* _Instructions for the task_:
All lines from the start of the listing below through the line containing "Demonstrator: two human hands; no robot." are to be written out again exactly, and no others.

* _Material provided_:
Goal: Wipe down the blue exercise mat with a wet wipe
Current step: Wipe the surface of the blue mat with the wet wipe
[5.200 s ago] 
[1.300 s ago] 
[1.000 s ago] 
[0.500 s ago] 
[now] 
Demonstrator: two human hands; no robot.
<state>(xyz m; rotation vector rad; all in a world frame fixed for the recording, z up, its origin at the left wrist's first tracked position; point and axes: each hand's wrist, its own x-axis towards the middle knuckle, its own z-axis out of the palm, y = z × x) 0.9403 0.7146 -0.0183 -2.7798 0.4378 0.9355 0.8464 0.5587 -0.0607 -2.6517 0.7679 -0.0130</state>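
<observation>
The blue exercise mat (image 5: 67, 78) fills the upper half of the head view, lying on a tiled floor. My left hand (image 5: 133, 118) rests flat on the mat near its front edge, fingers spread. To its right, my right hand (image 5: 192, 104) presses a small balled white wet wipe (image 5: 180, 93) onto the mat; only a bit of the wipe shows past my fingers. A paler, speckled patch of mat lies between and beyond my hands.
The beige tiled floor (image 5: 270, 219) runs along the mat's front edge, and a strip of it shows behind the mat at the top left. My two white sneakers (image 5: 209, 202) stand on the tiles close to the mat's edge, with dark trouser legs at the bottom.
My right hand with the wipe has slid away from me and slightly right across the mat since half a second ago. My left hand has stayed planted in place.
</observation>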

* _Solved problem_:
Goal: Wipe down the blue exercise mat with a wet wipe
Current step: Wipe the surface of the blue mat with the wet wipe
[5.200 s ago] 
[1.300 s ago] 
[1.000 s ago] 
[0.500 s ago] 
[now] 
Demonstrator: two human hands; no robot.

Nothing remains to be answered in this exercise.